Sarat akan Pakem, Rebranding Budaya Harus Ikuti 4 Syarat Utama

27 November 2020 20:20

GenPI.co - Upaya rebranding dinilai salah satu cara yang tepat untuk menaikkan citra kearifan lokal budaya di tingkat internasional. 

Mengingat budaya dan adat Indonesia memiliki pakem dan aturan yang tak boleh dilanggar, maka langkah rebranding pun tak boleh dilakukan sembarangan.

Edward Hutabarat, seorang desainer sekaligus kurator seni mengatakan, kesalahan rebranding bisa membuat identitas produk lokal yang punya nilai tinggi menjadi hancur.

BACA JUGAKKJ 2020: Ajang Perluas Akses Pasar UMKM dan Angkat Citra Budaya

“Contohnya di Tanah Batak. (kain) yang dipakai saat hamil, lahir, dan mati berbeda. Di daerah lain kainnya berbeda pula yang dipakai,” ujar Edward pada Webinar Promosi UMKM Ekonomi Kreatif Goes Global, Rabu (26/11).

Menurut Edward, delapan puluh persen produk kearifan lokal ialah benda peradaban. Dalam artian, produk tersebut awalnya diciptakan bukan untuk dijual, melainkan untuk melengkapi proses adat.

Perancang mode kondang tersebut menyebut, setidaknya ada 4 kriteria yang harus jadi perhatian utama sebelum melakukan rebranding produk peradaban.

1. Kekuatan Identitas

Produk kearifan lokal sudah memiliki nilai seni yang tinggi. Oleh karena itu, ketika akan melakukan rebranding nilai seni tersebut tidak boleh hilang atau terganti.

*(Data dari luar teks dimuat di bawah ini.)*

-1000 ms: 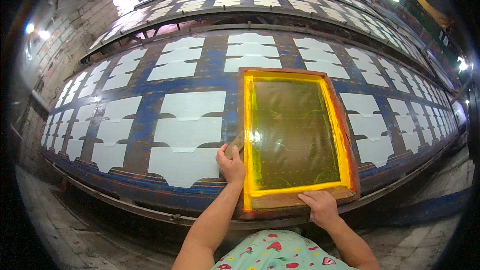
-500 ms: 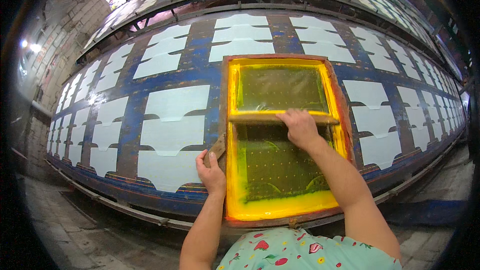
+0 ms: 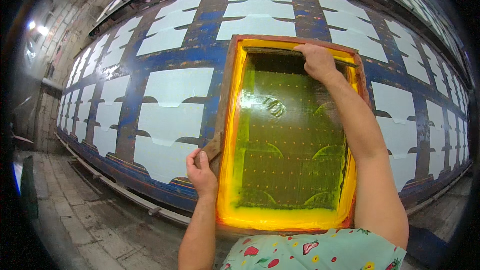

“Sebagian orang beranggapan batik (agar lebih diterima) dipotong asimetris, dikasih payet, dan bordir. Yang ada itu, wagu (tidak serasi). Tampilkanlah keindahan dengan hati-hati,” kata Edward.

2. Kualitas

Menurut Edward pelaku artisan UMKM mesti mendapat pengetahuan tentang kualitas dan identitas. Keduanya mesti berjalan beriringan.

Edward beranggapan ketika itu terpenuhi, maka 60 persen UMKM sudah siap bertarung di internasional.

3. Kreatif

Membangun rebranding itu seperti membuat infrastruktur dari hulu ke hilir. Dorongan dari pemerintah terkait dengan finansial dan digitalisasi menjadi angin segar bagi perkembangan umkm kreatif.

Akan tetapi, pemerintah perlu menambah wawasan dari artisan tentang selera seni. Salah satunya dengan membawa mereka ke galeri-galeri luar negeri, di mana itu akan jadi pengetahuan baru bagaimana mereka mengemas produk lokal.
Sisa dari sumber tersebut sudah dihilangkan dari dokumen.